## What you need to do
Nothing should be dropped or changed: copy every line of the listing.
[Data extract — start]
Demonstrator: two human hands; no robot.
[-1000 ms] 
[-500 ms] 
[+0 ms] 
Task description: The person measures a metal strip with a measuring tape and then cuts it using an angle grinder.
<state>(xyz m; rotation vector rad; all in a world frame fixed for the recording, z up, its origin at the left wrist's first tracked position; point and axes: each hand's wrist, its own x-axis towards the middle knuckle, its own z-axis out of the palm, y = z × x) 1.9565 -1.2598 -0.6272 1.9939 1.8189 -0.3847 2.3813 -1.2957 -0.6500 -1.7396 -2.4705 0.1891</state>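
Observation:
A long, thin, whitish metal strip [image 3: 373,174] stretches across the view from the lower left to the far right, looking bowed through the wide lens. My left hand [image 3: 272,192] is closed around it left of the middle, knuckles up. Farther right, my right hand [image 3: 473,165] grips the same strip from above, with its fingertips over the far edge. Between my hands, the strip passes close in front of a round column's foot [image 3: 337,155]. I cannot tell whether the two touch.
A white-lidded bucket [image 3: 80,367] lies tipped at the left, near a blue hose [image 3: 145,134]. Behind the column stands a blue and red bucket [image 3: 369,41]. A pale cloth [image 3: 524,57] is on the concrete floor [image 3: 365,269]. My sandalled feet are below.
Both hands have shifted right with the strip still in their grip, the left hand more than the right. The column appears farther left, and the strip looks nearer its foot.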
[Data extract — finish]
## Output of the task
Demonstrator: two human hands; no robot.
[-1000 ms] 
[-500 ms] 
[+0 ms] 
Task description: The person measures a metal strip with a measuring tape and then cuts it using an angle grinder.
<state>(xyz m; rotation vector rad; all in a world frame fixed for the recording, z up, its origin at the left wrist's first tracked position; point and axes: each hand's wrist, its own x-axis towards the middle knuckle, its own z-axis out of the palm, y = z × x) 1.9565 -1.2598 -0.6272 1.9939 1.8189 -0.3847 2.3813 -1.2957 -0.6500 -1.7396 -2.4705 0.1891</state>
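Observation:
A long, thin, whitish metal strip [image 3: 373,174] stretches across the view from the lower left to the far right, looking bowed through the wide lens. My left hand [image 3: 272,192] is closed around it left of the middle, knuckles up. Farther right, my right hand [image 3: 473,165] grips the same strip from above, with its fingertips over the far edge. Between my hands, the strip passes close in front of a round column's foot [image 3: 337,155]. I cannot tell whether the two touch.
A white-lidded bucket [image 3: 80,367] lies tipped at the left, near a blue hose [image 3: 145,134]. Behind the column stands a blue and red bucket [image 3: 369,41]. A pale cloth [image 3: 524,57] is on the concrete floor [image 3: 365,269]. My sandalled feet are below.
Both hands have shifted right with the strip still in their grip, the left hand more than the right. The column appears farther left, and the strip looks nearer its foot.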

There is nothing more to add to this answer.